Directions for this task: Instruction for the entries that follow: retype exactly the lines from the line with "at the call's" to the line with "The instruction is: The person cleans", both included, and omit all others.

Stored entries
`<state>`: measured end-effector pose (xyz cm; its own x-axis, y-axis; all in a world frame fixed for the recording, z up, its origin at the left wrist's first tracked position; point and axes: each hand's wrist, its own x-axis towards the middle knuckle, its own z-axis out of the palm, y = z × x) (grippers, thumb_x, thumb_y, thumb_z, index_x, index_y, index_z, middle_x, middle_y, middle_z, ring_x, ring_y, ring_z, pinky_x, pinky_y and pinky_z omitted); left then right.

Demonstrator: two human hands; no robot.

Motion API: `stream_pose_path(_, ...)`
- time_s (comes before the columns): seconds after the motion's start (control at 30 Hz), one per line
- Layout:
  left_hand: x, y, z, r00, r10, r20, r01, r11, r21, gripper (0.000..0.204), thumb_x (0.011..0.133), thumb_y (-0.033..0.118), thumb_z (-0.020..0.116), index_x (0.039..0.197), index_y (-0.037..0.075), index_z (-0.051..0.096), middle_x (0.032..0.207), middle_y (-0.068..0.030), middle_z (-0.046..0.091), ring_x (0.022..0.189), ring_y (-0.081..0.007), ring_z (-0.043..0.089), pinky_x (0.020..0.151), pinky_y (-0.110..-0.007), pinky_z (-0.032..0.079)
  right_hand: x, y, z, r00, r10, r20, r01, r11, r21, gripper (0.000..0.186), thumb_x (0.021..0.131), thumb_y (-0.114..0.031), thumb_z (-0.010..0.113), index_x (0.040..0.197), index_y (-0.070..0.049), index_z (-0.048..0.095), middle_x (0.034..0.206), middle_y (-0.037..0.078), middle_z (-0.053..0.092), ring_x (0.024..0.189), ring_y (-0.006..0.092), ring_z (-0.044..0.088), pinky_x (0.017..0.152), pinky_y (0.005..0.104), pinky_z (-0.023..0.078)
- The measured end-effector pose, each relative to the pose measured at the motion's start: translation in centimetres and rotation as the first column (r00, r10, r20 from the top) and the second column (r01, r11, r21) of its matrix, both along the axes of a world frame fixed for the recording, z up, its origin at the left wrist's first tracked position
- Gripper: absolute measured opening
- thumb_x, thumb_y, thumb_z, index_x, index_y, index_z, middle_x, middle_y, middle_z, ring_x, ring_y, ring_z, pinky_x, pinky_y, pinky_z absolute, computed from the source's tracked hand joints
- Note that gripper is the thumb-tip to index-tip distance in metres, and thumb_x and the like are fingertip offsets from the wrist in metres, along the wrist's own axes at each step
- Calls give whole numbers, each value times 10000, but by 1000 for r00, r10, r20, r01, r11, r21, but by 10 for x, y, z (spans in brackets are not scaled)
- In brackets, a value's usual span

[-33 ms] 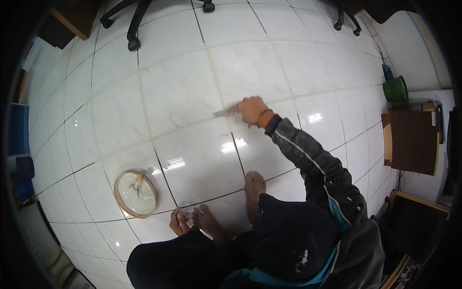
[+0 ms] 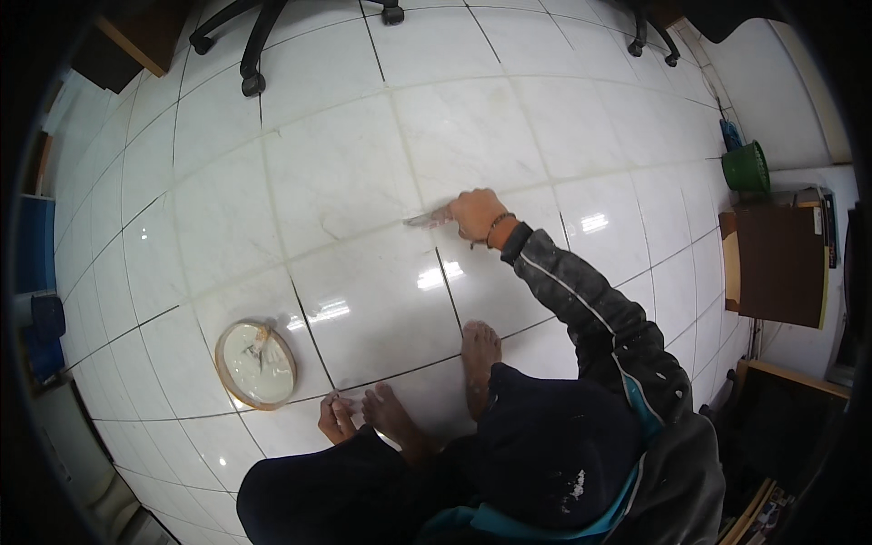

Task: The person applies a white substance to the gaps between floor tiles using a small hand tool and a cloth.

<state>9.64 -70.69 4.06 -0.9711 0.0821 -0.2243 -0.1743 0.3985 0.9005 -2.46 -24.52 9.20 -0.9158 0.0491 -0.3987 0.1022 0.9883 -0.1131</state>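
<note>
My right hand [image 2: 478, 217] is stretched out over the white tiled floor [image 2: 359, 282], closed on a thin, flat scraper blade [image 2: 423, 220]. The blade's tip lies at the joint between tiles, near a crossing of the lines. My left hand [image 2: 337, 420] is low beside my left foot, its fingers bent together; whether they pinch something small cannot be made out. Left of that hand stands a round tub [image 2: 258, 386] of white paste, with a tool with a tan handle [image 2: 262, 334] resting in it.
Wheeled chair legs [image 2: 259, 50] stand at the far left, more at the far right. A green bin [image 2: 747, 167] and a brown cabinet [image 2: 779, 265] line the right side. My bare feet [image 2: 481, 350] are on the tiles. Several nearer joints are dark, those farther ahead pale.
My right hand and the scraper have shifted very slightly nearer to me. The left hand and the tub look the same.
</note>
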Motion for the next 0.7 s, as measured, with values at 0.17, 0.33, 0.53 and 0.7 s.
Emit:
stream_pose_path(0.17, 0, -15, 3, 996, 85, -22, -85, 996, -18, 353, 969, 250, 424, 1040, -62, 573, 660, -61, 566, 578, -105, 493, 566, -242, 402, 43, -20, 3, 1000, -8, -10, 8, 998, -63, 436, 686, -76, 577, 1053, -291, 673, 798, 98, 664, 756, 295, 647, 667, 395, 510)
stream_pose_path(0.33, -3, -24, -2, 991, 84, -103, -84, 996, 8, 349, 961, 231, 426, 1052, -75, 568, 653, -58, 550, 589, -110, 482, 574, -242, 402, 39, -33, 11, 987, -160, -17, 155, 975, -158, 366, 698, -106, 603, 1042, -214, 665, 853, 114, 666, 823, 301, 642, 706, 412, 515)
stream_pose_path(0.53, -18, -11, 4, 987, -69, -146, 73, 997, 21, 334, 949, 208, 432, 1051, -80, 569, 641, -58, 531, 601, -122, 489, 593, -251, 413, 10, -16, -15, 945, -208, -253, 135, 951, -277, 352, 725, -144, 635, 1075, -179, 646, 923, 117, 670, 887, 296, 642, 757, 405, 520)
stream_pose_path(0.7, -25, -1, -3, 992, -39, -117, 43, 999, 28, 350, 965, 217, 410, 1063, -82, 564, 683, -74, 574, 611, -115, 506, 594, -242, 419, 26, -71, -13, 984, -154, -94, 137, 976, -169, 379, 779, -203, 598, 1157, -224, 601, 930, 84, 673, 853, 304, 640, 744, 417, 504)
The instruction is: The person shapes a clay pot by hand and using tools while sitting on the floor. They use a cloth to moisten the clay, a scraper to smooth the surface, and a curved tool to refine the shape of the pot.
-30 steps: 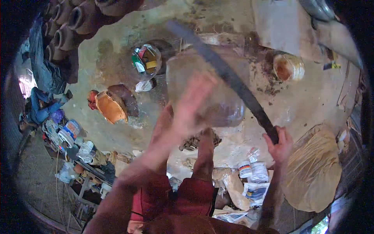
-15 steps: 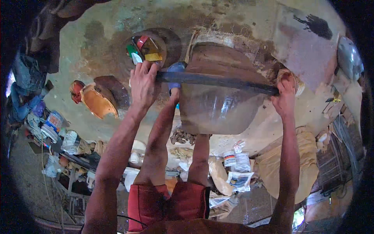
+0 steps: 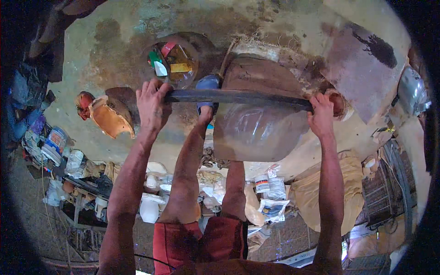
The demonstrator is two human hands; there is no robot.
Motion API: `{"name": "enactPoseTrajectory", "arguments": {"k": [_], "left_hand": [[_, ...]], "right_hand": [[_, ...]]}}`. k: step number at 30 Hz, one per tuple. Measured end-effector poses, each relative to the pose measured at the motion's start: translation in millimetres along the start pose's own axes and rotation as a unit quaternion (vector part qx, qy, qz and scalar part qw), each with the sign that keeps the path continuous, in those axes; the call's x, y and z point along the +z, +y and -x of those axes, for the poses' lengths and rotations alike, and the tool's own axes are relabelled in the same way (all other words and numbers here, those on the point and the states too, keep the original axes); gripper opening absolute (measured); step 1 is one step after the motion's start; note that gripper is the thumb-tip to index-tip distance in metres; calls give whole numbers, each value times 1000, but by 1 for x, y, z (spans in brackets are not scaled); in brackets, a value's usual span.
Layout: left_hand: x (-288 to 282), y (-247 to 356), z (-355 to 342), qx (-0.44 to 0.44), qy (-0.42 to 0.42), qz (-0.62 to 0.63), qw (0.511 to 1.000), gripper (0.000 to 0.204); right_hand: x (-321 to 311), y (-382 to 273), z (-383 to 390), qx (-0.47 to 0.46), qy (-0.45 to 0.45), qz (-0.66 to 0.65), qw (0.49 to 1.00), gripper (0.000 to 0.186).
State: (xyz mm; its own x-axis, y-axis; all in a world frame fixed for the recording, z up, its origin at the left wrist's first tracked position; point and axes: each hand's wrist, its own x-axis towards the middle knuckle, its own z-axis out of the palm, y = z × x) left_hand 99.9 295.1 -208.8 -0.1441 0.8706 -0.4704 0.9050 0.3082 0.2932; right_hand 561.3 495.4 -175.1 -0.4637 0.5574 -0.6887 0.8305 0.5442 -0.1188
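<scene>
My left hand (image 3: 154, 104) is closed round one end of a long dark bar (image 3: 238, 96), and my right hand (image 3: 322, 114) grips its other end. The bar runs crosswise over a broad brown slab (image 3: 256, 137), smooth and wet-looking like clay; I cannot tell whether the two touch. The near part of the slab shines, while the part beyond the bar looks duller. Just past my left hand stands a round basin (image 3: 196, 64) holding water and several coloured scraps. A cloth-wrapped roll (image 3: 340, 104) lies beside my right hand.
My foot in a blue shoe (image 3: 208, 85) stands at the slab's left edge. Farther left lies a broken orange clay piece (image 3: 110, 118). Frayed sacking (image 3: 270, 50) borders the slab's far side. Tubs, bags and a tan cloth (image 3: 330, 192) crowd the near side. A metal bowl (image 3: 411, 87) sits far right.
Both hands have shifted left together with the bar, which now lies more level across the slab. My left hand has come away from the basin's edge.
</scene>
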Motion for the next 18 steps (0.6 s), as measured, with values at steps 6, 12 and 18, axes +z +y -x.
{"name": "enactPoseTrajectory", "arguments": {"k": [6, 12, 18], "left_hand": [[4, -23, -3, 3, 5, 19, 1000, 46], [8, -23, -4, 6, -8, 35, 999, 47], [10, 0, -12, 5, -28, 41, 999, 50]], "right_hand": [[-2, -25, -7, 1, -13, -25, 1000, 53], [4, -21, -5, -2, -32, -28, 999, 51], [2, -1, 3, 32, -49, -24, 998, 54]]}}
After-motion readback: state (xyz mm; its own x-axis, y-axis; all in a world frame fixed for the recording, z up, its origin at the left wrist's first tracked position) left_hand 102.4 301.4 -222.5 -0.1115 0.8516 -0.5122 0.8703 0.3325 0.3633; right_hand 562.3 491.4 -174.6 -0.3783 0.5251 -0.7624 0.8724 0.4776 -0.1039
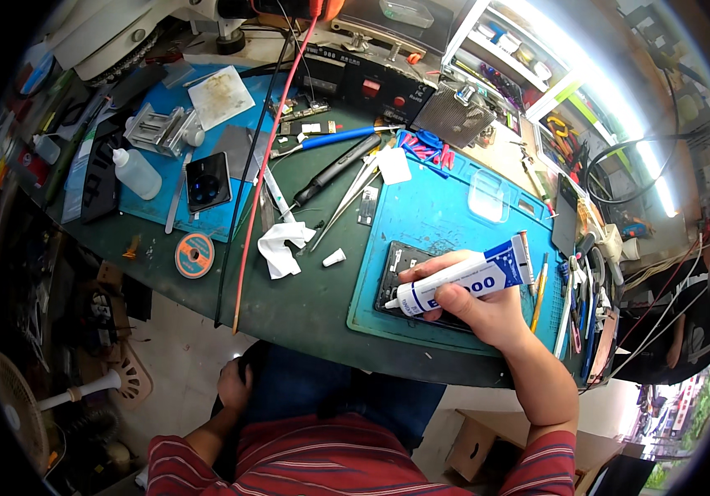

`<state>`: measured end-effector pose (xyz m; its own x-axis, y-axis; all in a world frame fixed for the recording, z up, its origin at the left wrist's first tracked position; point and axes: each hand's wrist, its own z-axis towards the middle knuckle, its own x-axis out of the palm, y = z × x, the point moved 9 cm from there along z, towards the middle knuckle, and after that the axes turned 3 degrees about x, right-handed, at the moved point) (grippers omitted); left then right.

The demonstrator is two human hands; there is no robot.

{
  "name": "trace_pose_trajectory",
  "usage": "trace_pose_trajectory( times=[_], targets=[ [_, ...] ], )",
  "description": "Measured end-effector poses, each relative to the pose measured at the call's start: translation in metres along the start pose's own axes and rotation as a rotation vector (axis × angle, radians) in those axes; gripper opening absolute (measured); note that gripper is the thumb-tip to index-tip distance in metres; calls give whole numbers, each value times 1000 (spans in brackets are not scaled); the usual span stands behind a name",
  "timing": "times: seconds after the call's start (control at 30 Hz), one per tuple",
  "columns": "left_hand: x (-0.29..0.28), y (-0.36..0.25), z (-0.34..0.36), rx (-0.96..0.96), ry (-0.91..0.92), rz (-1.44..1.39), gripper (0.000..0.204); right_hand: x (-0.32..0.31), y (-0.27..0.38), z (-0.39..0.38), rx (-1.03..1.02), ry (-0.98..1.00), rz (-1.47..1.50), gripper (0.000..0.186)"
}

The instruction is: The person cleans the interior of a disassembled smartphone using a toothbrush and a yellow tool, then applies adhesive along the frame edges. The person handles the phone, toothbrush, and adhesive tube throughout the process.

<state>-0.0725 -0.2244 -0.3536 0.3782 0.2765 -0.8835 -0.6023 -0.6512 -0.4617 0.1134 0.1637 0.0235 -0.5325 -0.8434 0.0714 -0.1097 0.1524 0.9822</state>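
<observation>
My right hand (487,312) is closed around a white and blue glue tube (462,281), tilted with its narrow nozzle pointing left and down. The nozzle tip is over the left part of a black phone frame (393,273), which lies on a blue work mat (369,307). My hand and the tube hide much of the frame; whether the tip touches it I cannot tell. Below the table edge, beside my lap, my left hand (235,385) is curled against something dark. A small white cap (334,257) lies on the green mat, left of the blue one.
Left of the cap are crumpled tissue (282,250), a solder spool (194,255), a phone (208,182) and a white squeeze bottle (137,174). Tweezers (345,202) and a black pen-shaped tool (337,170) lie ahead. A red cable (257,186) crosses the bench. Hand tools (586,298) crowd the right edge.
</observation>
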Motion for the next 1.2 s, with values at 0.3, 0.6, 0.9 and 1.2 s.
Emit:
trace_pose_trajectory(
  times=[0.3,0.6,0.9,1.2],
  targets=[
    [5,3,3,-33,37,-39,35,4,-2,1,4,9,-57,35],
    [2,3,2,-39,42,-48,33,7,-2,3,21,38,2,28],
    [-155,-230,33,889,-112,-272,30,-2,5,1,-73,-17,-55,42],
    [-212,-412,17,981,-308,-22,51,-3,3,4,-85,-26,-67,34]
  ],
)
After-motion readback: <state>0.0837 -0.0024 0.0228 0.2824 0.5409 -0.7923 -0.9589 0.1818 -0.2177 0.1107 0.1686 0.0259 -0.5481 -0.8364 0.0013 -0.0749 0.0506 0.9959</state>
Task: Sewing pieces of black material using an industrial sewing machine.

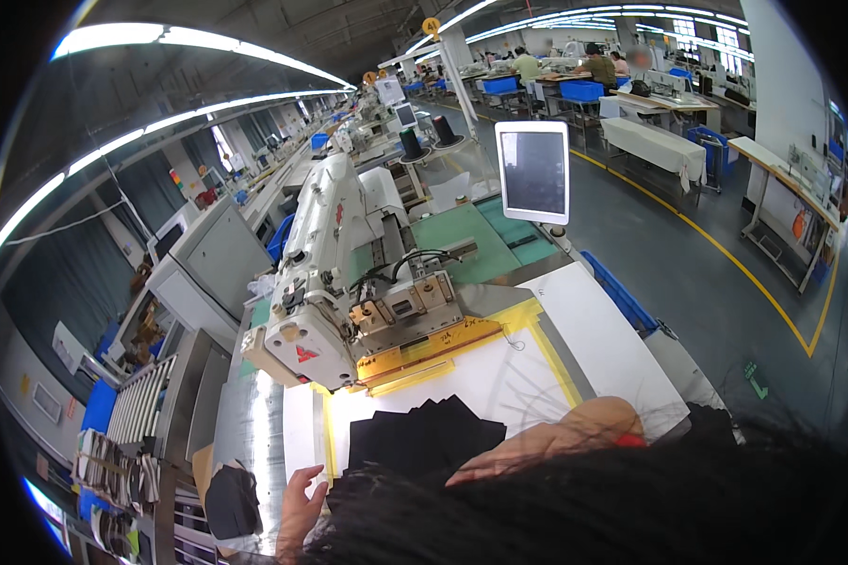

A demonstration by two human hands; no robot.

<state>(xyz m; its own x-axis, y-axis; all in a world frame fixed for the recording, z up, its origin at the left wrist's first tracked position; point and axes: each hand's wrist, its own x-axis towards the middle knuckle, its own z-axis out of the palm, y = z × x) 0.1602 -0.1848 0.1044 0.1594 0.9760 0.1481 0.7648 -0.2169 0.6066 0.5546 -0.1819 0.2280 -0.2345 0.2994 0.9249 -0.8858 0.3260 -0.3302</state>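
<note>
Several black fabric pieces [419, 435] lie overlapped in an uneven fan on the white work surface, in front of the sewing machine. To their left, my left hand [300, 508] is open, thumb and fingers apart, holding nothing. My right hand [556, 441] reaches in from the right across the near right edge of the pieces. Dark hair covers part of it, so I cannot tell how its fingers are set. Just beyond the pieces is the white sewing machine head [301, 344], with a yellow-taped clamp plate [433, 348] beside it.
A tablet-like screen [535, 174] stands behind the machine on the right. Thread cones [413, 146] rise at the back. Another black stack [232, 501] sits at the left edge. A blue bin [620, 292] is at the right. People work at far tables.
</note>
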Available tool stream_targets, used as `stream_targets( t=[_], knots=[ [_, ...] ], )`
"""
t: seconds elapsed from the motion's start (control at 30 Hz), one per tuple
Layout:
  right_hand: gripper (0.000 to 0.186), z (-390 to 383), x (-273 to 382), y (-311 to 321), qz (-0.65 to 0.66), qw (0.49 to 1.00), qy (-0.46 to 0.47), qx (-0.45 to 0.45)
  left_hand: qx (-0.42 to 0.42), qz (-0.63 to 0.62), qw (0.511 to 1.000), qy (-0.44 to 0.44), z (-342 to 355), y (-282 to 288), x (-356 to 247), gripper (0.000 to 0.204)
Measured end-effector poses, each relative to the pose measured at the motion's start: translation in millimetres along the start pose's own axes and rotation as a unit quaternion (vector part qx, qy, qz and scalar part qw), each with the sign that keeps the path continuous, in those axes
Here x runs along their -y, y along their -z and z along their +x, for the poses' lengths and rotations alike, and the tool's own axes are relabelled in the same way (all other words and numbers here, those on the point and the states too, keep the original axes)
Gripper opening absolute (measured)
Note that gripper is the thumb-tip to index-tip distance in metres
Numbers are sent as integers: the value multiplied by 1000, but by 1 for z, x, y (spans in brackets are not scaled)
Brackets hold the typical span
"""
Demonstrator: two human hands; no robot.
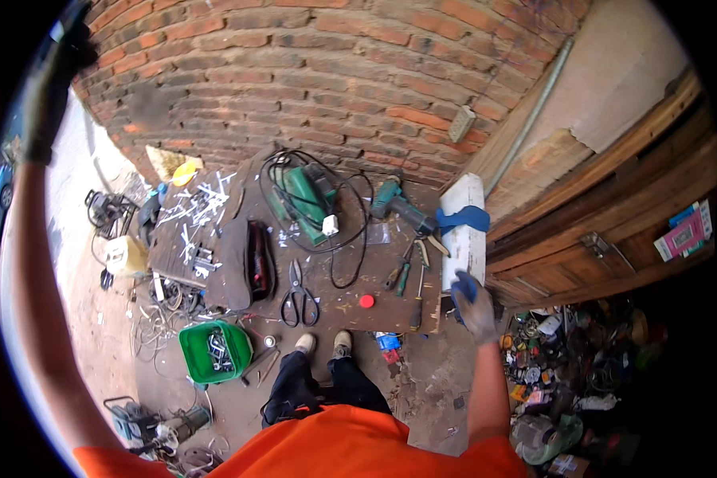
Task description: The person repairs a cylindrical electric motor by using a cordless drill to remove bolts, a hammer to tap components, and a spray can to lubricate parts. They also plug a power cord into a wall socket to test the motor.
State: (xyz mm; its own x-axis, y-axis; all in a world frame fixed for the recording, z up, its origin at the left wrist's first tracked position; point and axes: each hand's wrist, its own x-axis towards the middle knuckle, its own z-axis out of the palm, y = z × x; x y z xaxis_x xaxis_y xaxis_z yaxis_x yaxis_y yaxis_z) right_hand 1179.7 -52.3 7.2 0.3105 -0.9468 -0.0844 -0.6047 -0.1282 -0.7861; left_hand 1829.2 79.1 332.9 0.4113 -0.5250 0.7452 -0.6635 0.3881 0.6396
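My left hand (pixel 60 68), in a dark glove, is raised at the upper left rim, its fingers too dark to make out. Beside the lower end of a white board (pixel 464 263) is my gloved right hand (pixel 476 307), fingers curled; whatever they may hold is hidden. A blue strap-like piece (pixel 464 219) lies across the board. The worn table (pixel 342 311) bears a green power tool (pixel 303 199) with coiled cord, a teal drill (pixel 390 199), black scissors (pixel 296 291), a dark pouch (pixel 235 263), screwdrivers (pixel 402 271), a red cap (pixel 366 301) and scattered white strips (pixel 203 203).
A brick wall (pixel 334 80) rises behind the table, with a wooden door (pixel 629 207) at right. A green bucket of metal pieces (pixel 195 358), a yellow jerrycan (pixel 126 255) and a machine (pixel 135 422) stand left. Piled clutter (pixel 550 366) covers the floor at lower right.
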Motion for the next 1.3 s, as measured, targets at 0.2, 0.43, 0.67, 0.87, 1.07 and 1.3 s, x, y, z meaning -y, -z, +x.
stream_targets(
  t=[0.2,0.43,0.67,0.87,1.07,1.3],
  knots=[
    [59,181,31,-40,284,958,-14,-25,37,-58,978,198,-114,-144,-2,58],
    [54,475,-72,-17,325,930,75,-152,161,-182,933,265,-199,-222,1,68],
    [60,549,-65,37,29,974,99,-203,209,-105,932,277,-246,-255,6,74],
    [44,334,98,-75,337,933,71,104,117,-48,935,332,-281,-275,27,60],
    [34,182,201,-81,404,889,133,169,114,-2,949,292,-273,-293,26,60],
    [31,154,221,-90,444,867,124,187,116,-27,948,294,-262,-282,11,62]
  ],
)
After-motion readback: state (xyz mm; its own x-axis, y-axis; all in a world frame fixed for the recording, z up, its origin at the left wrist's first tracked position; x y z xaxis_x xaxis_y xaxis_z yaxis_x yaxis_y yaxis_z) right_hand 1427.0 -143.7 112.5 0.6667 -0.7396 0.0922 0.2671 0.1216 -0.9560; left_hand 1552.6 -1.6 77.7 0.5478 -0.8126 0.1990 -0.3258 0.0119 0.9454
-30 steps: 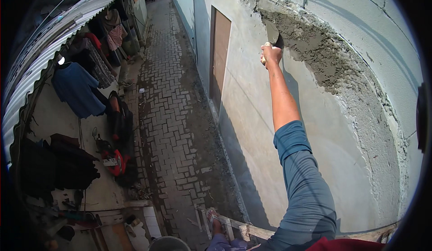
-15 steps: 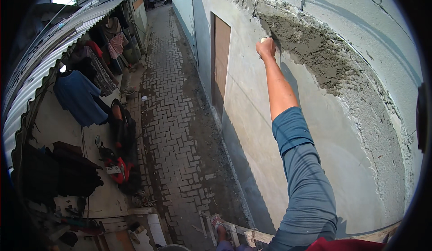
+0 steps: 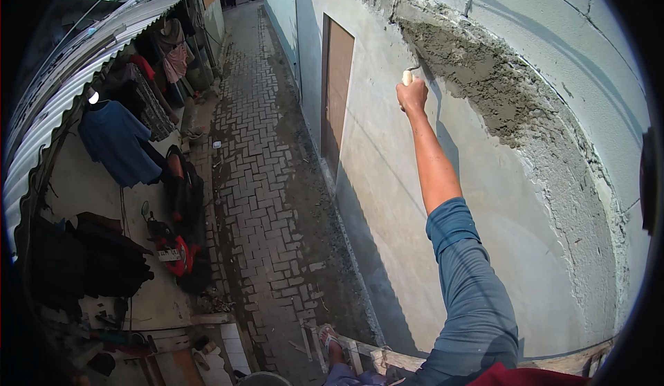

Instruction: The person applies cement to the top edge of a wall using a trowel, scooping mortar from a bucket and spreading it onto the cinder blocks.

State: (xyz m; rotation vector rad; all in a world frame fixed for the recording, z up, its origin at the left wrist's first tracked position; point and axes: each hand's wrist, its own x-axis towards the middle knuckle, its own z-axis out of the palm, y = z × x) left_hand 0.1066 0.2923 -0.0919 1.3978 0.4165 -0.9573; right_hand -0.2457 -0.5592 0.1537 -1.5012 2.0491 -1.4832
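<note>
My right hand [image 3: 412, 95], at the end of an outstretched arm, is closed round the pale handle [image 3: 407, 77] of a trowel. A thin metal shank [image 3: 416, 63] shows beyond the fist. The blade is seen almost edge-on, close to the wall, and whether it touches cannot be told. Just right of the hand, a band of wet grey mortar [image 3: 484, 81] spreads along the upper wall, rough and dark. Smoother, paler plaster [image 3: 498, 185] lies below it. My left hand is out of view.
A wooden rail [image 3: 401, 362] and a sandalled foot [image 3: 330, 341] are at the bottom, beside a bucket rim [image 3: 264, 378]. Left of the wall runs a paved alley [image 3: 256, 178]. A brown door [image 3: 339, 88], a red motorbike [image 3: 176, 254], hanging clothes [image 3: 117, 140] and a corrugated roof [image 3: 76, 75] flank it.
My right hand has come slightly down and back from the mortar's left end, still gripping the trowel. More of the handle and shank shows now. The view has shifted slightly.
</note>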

Completed task:
  "description": "Measured end-effector poses, each relative to the pose measured at the call's start: translation in metres along the start pose's own axes and rotation as a rotation vector (axis × angle, radians) in those axes; gripper opening absolute (measured); note that gripper is the thumb-tip to index-tip distance in metres; calls give whole numbers, each value times 1000 (spans in brackets are not scaled); the usual span stands behind a name",
  "timing": "times: seconds after the call's start (control at 30 Hz), one per tuple",
  "columns": "left_hand: x (-0.29..0.28), y (-0.36..0.25), z (-0.34..0.36), rx (-0.96..0.96), ry (-0.91..0.92), rz (-1.44..1.39), gripper (0.000..0.204); right_hand: x (-0.32..0.31), y (-0.27..0.38), z (-0.39..0.38), rx (-1.03..1.02), ry (-0.98..1.00), rz (-1.47..1.50), gripper (0.000..0.186)"
}

The instruction is: The person cleans the interior of a disassembled smartphone using a toothbrush and a yellow tool, then applies adhesive along the frame edges. The person handles the phone, toothbrush, and adhesive tube throughout the process.

No further answer is required.